WORK REQUIRED
In the material below, find the span from the line with "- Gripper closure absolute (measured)" to the line with "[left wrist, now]" and transcribe only those lines, exactly, ends included, without the pictures.

MATERIAL PROVIDED
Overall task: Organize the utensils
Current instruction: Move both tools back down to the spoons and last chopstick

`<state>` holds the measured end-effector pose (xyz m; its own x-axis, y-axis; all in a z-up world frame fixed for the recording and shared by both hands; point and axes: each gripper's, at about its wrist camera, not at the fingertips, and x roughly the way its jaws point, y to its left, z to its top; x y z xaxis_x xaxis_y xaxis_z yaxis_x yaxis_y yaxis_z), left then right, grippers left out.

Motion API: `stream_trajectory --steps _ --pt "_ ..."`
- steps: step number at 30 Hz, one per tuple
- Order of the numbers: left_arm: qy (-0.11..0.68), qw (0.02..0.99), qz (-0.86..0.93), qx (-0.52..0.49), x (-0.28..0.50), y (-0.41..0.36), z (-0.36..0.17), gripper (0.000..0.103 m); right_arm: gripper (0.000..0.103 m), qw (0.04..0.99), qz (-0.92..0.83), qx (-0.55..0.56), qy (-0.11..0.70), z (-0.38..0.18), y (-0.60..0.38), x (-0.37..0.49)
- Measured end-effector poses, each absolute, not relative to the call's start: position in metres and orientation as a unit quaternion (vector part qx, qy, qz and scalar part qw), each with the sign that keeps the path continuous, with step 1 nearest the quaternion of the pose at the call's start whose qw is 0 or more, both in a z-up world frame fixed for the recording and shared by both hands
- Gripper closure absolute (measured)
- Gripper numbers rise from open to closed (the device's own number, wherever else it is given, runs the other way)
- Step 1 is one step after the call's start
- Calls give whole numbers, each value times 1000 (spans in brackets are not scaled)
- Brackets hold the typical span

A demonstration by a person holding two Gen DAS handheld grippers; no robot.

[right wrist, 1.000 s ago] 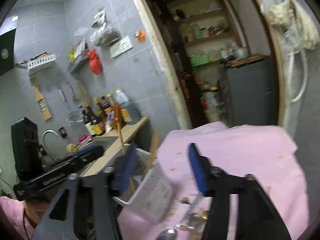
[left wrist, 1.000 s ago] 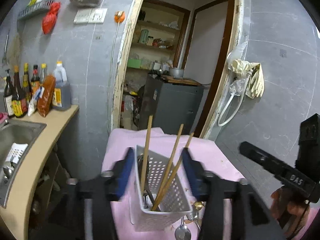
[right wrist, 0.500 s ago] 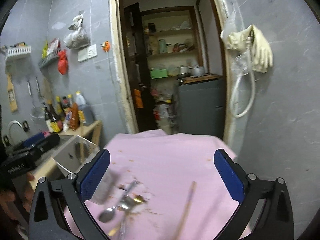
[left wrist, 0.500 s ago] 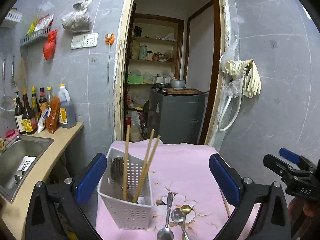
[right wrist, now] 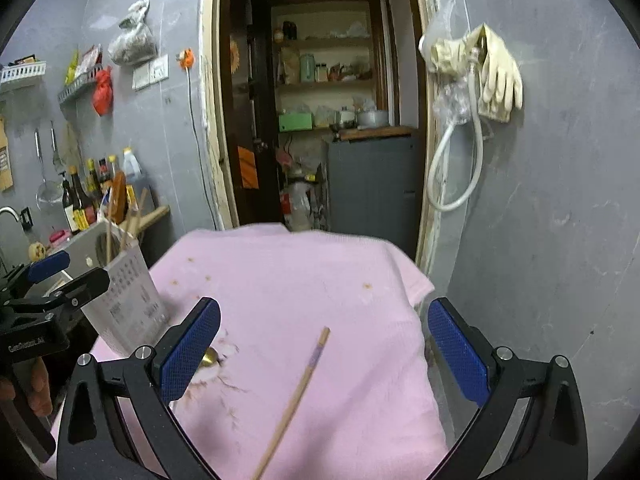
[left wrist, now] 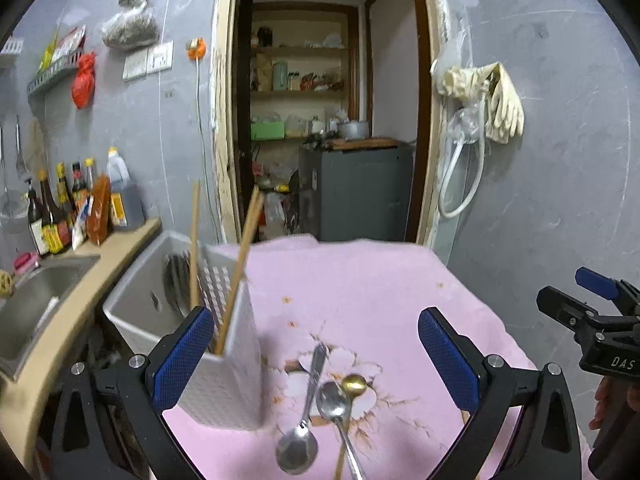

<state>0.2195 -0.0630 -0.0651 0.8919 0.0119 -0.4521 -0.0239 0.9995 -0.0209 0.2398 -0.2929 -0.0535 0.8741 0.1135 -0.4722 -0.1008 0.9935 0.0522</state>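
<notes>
On the pink cloth (left wrist: 380,280) the white perforated caddy (left wrist: 224,360) stands at the left edge, nearest the counter, with a few chopsticks (left wrist: 240,264) leaning upright in it and a dark utensil tucked behind them — a sensible spot, since it leaves the middle of the cloth free for sorting. The left gripper (left wrist: 316,364) hangs wide open and holds nothing; its left pad sits just in front of the caddy's near corner, whether touching I cannot tell. Between its jaws lie the loose pieces: a large steel spoon (left wrist: 298,448), a second steel spoon (left wrist: 334,400) and a small gold spoon (left wrist: 354,384), overlapping in a heap, so each will likely need singling out. The right gripper (right wrist: 324,348) is equally spread and empty, and a lone chopstick (right wrist: 296,396) lies flat on the cloth between its jaws — probably its next pick, judging by that framing
</notes>
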Motion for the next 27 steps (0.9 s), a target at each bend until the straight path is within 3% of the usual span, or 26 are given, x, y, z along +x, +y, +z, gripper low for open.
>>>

RESULT OF THIS TASK
- Gripper closure absolute (measured)
- Gripper numbers rise from open to closed (the device's own number, wherever else it is given, runs the other way)
- Step 1 is one step after the call's start
- Calls give whole numbers, each value times 1000 (spans in brackets are not scaled)
- Brackets hold the typical span

A demonstration by a person holding two Gen DAS handheld grippers; no robot.

[right wrist, 1.000 s ago] 
[left wrist, 1.000 s ago] 
[right wrist, 0.500 s ago] 
[left wrist, 0.500 s ago] 
[right wrist, now] 
[left wrist, now] 

The output contains nothing further.